As pointed out in the controlling opinion, the mayor and commissioners had the right to abolish the position of assistant fireman in its fire department; but the abolishment thereof here did not automatically result in the discharge of the appellee. He should have then been given a position as captain in the fire department, or its equivalent, had he so requested, but which he failed to do, and it is clear from the evidence, would not have accepted had it been offered him. This being true no question remained for the decision of the jury. Consequently, when the court below withdrew the case from the jury, nothing remained for it to do but affirm the order made by the Civil Service Commission.
What here happened was that the mayor and commissioners wrongfully assumed that the abolition of the appellee's position as assistant fire chief automatically retired him from the fire department and the appellee wrongfully assumed that the mayor and commissioners were without the right to abolish his position as assistant fire chief. The basis of his appeal to the Civil Service Commission, to the court below, and to this Court, is, not that he was entitled to remain a captain in the city's fire department, but that he was entitled to remain and be designated as the city's assistant fire chief. The Civil Service Commission, after correctly holding that the mayor and commissioners had the right to abolish the position of assistant fire chief, did the appellee full, if not more than, justice by holding that he had the right to do that which he could and should have done in the first instance — apply to the mayor and commissioners for employment in another capacity, that is, other than as *Page 270 assistant fire chief, and he has no just cause of complaint threat. The relative rights of the appellee and other members of the appellant's fire department, growing out of the abolition of the position of assistant fire chief, could best be determined in the first instance by the mayor and commissioners, and if dissatisfied therewith the appellee's remedy would be an appeal to the Civil Service Commission, and from there, if necessary, to the Circuit Court.

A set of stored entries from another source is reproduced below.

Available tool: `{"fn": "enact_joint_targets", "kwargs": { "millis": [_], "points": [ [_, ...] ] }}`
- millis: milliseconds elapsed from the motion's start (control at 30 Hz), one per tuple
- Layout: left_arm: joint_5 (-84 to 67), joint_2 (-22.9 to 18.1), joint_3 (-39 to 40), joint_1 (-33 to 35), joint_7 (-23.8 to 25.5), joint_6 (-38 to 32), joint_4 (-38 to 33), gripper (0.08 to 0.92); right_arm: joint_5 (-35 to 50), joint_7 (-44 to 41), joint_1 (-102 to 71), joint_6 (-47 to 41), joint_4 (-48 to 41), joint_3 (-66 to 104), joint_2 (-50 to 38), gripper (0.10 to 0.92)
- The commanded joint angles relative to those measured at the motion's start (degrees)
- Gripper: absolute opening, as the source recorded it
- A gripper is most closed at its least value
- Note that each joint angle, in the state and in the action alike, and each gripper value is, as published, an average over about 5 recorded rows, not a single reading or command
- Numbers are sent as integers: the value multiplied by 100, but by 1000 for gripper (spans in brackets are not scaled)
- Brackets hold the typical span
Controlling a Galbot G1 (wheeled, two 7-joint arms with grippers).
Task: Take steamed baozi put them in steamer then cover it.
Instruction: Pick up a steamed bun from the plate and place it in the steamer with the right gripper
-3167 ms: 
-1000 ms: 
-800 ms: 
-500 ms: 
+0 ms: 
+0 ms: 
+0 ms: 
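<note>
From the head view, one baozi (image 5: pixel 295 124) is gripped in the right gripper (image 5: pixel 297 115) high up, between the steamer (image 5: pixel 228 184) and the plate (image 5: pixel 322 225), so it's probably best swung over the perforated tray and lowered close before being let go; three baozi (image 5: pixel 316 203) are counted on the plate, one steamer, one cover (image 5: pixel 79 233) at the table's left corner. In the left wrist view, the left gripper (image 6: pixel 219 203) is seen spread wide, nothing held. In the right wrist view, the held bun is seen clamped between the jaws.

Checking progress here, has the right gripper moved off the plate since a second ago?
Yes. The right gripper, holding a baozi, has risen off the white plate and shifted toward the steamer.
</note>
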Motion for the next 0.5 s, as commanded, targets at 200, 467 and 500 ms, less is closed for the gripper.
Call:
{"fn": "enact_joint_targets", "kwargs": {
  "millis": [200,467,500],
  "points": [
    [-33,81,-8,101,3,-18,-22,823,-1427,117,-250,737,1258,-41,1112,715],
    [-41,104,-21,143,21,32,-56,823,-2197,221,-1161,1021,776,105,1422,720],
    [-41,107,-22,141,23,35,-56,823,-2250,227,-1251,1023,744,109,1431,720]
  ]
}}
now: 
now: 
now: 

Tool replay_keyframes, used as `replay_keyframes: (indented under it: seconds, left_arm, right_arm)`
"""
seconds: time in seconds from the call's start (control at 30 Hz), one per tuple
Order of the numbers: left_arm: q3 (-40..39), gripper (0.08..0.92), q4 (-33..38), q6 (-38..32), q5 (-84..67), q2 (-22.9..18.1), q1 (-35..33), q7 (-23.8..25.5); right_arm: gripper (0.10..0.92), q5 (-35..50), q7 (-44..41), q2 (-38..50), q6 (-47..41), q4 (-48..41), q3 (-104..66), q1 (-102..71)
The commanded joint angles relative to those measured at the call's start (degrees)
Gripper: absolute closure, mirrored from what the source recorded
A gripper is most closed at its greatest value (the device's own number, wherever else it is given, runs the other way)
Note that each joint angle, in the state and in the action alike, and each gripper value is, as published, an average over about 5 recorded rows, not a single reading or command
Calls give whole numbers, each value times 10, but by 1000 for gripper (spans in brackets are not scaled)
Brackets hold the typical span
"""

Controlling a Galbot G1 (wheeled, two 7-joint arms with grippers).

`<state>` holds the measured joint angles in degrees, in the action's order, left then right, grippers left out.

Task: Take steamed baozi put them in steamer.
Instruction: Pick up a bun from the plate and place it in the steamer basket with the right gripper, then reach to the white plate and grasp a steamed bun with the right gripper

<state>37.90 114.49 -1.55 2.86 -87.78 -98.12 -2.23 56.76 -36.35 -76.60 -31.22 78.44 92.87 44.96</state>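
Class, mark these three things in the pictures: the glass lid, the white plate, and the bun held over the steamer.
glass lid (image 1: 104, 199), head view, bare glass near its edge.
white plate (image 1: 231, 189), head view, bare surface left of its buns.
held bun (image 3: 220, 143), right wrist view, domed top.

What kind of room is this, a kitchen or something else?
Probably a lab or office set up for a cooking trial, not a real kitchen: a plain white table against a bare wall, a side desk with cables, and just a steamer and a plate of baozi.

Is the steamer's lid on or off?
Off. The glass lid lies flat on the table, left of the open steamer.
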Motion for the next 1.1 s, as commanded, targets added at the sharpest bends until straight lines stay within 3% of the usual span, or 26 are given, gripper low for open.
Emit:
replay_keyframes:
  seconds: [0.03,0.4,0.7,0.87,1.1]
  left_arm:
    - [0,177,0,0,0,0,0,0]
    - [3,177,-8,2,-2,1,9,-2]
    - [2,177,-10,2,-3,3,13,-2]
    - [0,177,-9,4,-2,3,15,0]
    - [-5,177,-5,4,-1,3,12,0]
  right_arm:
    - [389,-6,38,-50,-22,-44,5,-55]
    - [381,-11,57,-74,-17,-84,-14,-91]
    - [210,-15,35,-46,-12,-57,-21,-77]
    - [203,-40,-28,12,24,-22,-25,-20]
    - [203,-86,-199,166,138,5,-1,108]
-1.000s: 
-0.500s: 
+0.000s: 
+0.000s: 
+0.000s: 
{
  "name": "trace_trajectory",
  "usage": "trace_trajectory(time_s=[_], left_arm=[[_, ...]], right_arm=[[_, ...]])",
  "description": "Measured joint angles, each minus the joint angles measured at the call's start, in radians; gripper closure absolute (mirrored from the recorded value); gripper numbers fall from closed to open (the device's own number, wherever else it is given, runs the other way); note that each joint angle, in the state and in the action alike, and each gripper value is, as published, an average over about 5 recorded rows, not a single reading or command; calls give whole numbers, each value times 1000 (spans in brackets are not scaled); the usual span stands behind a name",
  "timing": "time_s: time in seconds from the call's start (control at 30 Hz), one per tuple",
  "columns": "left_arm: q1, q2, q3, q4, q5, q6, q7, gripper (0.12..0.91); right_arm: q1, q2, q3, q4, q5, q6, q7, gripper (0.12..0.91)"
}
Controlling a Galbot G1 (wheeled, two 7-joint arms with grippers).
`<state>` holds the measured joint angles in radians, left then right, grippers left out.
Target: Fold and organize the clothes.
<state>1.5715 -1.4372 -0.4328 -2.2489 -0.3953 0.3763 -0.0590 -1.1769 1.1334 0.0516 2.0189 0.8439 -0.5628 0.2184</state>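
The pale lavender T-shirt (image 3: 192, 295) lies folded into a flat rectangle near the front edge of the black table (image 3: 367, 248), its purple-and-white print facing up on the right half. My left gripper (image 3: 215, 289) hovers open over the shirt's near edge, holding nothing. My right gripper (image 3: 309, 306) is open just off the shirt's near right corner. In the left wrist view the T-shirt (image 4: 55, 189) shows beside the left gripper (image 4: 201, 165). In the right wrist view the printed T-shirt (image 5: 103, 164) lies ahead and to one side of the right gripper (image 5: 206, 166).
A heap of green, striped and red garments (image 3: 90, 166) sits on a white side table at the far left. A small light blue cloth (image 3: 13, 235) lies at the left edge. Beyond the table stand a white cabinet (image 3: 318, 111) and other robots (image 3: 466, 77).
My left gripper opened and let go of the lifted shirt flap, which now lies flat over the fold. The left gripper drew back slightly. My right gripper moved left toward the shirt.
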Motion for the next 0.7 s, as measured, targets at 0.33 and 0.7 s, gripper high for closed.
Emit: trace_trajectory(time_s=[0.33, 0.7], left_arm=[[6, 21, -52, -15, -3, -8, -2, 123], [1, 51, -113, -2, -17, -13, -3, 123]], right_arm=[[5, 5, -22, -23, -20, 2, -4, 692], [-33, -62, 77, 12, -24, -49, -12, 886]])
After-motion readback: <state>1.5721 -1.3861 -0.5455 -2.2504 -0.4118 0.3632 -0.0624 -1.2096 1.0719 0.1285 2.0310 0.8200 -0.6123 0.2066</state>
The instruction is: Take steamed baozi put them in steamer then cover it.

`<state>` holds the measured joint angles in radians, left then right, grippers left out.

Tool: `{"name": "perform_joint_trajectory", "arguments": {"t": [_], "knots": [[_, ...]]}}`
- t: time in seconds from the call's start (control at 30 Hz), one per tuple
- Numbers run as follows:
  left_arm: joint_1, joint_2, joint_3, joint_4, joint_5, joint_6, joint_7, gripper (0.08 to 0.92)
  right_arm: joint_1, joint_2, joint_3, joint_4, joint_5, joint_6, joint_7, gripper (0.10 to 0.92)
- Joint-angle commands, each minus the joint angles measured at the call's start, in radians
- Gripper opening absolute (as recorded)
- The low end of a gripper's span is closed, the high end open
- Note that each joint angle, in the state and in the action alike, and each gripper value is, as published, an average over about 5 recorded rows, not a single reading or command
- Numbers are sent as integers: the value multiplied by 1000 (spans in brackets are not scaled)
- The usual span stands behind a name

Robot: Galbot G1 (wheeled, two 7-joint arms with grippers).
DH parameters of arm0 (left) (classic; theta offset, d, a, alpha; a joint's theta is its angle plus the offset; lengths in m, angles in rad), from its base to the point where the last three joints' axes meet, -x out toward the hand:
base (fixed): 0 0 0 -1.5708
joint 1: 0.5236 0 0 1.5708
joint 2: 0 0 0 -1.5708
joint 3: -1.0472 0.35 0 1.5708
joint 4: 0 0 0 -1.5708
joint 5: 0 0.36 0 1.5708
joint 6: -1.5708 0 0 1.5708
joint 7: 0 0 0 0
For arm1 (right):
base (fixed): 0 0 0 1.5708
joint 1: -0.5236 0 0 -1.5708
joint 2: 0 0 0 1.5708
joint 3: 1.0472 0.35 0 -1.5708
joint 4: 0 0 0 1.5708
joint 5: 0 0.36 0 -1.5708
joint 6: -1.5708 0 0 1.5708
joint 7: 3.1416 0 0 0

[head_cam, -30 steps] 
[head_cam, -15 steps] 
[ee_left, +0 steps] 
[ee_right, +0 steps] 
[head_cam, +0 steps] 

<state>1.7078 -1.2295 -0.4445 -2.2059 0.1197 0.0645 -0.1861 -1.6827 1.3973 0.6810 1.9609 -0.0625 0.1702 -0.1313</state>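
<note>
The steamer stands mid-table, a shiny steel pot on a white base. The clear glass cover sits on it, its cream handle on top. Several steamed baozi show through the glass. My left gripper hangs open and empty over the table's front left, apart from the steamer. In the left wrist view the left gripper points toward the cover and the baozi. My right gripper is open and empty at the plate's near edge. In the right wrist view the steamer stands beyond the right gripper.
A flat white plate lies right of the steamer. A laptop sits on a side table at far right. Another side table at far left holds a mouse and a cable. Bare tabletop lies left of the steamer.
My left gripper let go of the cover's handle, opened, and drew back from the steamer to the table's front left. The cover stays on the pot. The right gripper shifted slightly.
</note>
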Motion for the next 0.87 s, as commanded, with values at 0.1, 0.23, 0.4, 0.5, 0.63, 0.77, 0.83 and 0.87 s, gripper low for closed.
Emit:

The statute failed to prescribe what judgment the Circuit Court should render if the order of the Civil Service Commission should be affirmed. This omission may be harmless; but it is not when that order is disapproved, as my associatees have here done. The statute should clearly provide whether, in that event, the case should be remanded to the court below, and by it to the Civil Service Commission, or whether the Supreme Court should make the order which the Civil Service Commission, in its judgment, should have made. My associates have here exercised the latter power, without seeking to justify it, either as being expressly, or by necessary implication, conferred.
The judgment of the court below should be reversed, and one rendered here, affirming the order of the Civil Service Commission.